Information provided:
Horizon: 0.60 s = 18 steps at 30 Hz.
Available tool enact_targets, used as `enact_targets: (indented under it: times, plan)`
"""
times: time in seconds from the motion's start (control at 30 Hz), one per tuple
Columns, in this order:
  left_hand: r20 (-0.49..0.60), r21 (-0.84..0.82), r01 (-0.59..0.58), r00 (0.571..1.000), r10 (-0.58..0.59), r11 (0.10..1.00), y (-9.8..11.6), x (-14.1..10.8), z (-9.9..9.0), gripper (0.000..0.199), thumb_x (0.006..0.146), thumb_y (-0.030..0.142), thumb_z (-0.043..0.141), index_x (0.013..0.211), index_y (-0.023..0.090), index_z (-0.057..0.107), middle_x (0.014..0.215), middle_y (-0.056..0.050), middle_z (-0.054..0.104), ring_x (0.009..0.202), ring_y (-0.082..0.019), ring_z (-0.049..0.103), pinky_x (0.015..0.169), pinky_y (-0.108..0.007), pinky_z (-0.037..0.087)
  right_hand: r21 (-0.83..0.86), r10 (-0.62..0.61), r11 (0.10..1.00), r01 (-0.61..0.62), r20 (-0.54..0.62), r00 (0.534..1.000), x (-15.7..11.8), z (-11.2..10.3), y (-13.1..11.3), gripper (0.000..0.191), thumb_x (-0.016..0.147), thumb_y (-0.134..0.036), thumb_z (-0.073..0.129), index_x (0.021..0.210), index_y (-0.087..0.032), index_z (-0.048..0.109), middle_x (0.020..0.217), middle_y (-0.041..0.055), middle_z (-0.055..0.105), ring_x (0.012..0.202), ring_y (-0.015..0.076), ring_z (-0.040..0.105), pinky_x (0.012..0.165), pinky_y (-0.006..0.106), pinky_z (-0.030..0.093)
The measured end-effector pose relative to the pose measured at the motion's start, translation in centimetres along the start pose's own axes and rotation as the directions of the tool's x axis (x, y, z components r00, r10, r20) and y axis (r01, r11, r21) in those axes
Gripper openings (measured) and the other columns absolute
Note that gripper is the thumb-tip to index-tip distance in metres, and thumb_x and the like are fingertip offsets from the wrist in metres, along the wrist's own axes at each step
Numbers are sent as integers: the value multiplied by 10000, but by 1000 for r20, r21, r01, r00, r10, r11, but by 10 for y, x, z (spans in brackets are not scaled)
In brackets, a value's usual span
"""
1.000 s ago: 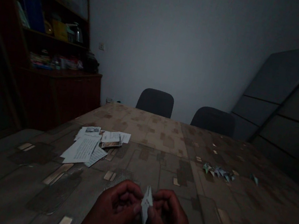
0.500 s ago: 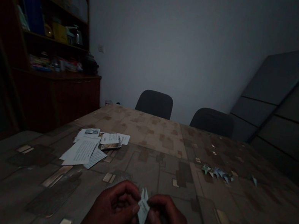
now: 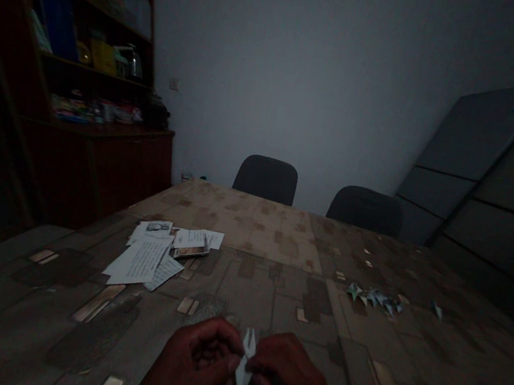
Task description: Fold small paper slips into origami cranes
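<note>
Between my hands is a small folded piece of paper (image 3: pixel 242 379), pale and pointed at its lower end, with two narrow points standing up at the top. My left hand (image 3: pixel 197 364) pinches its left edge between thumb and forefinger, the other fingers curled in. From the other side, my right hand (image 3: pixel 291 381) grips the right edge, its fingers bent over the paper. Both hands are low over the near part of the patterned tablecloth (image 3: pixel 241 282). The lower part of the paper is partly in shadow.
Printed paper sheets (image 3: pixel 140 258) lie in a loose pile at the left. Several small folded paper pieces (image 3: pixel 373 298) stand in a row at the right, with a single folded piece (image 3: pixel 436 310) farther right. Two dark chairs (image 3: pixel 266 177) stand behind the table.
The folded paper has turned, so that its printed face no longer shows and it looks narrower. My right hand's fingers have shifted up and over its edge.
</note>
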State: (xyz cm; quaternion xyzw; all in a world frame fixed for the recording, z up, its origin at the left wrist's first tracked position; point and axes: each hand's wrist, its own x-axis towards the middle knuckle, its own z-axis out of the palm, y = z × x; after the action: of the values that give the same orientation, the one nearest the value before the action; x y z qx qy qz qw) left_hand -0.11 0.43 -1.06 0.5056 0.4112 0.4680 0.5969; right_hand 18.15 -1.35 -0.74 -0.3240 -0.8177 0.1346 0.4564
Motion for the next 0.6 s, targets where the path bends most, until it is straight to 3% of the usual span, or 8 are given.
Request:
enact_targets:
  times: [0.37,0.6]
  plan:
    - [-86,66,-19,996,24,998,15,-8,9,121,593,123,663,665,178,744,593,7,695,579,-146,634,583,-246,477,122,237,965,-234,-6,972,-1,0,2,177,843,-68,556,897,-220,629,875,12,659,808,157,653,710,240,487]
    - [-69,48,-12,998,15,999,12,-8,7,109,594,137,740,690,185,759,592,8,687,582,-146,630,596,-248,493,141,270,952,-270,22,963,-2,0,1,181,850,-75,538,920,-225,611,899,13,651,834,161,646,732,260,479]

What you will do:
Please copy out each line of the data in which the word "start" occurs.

The completed task:
times: time in seconds from the motion's start (control at 30 Hz), one per tuple
The measured end-effector pose relative to the pose measured at the motion's start, translation in centimetres along the start pose's own axes and rotation as the directions of the tool's x axis (x, y, z components r00, r10, r20) and y axis (r01, r11, r21) in those axes

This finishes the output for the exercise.